WHAT THE EXERCISE ASKS:
Drop the images, then output the listing exactly.

DATA:
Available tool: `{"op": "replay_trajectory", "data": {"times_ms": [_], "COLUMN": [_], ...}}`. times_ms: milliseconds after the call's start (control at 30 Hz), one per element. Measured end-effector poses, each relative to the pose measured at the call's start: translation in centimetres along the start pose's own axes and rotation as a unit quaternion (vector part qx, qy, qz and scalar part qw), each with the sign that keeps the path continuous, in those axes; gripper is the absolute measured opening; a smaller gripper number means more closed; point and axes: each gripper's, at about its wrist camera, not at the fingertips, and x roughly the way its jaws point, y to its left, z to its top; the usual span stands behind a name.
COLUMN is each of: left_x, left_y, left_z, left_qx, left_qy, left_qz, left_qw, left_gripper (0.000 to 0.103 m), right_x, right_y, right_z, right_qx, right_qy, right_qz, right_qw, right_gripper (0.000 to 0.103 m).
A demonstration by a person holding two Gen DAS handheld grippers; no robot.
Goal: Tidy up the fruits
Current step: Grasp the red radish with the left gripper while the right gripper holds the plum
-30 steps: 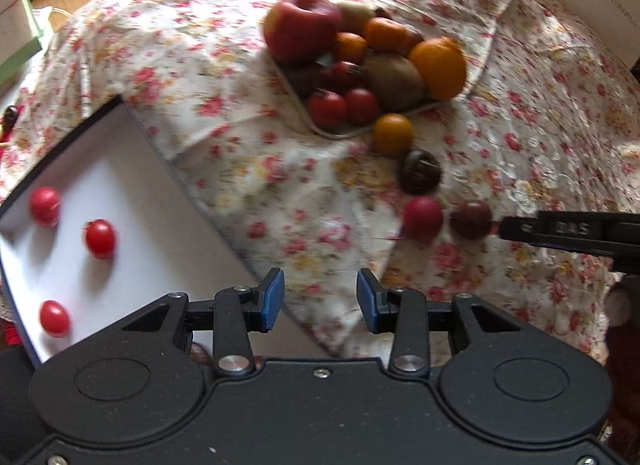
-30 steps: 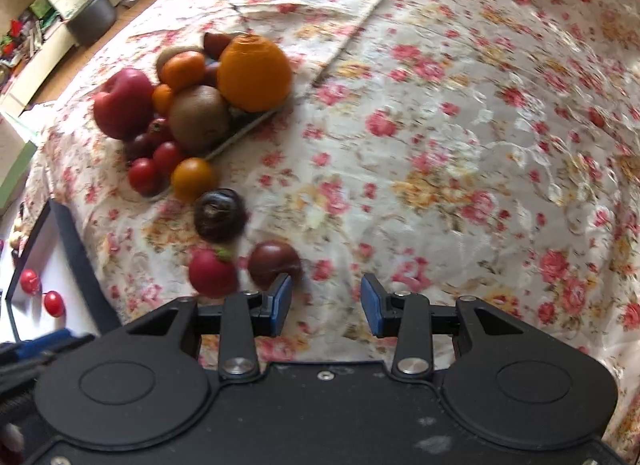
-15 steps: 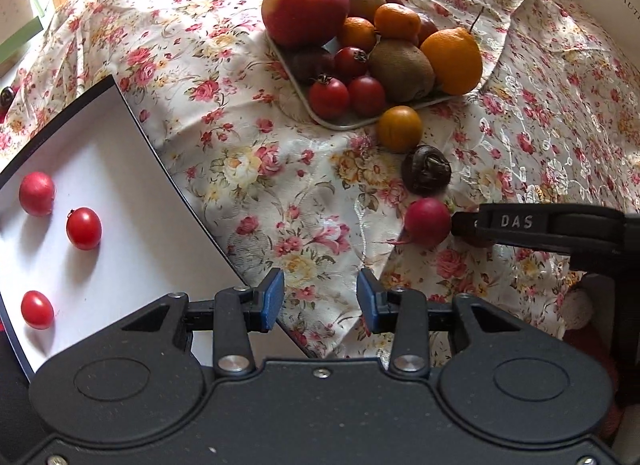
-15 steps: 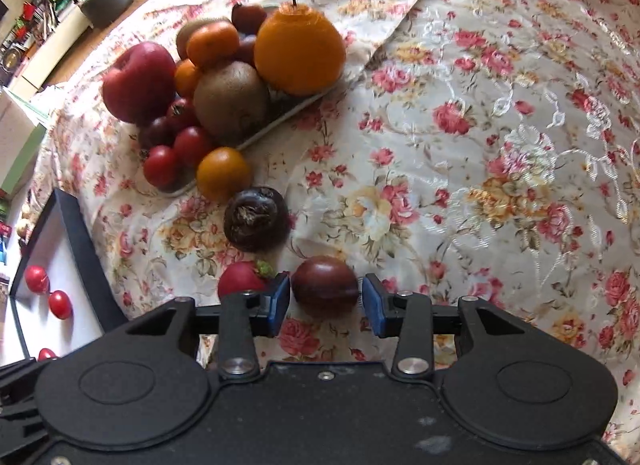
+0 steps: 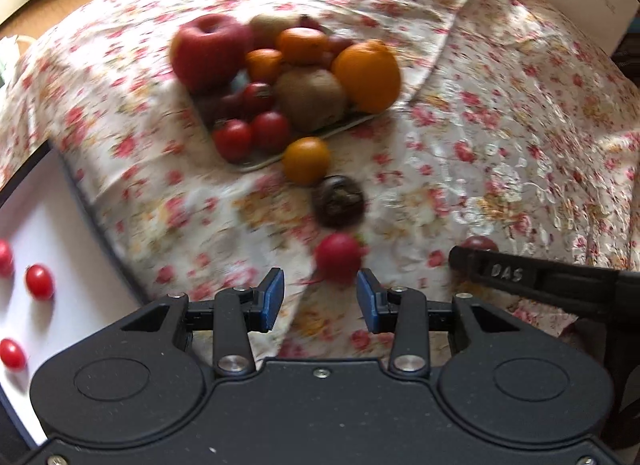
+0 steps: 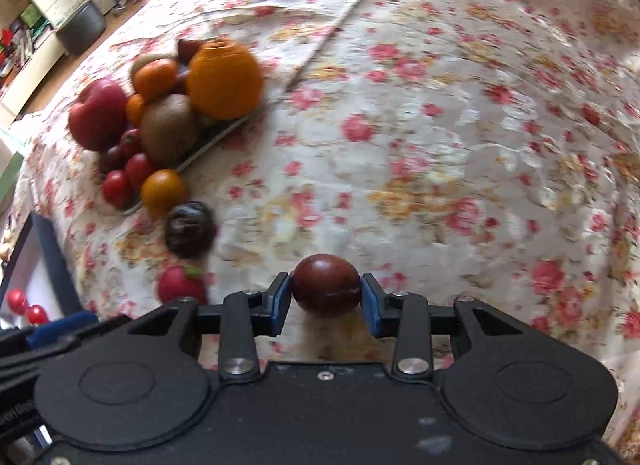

ANSWER TO THE PROBLEM:
Available tool: `{"op": "replay_trajectory", "data": {"times_ms": [_], "COLUMN": [_], ...}}`. times_ms: milliseconds after the call's start (control at 30 Hz), one per element. Measured end-effector poses, each relative to the pose measured at the call's start: translation in centimetres along the start pose's own axes and rotation as a unit quaternion (vector part qx, qy, qz and scalar part qw), each with the sign that keeps the path continuous, in those axes; gripper is the absolute measured opening; a smaller gripper number means more closed; point and axes: each gripper's, at about its wrist camera, not at the fingertips, and x roughly the way its jaws point, y to its left, z to its top; the usual span stands behind a name.
COLUMN is each of: left_x, left_y, left_z, left_qx, left_qy, left_qz, left_qw, left_gripper (0.000 to 0.103 m), right_x, right_y, right_z, right_qx, right_qy, right_qz, right_qw, right_gripper (0.000 to 0.103 m).
A demonstration by a person holding two Gen DAS handheld grippers; no robot.
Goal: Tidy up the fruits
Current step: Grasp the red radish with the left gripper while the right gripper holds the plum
-30 steps: 
-30 steps: 
-15 steps: 
-15 steps: 
+0 steps: 
+0 steps: 

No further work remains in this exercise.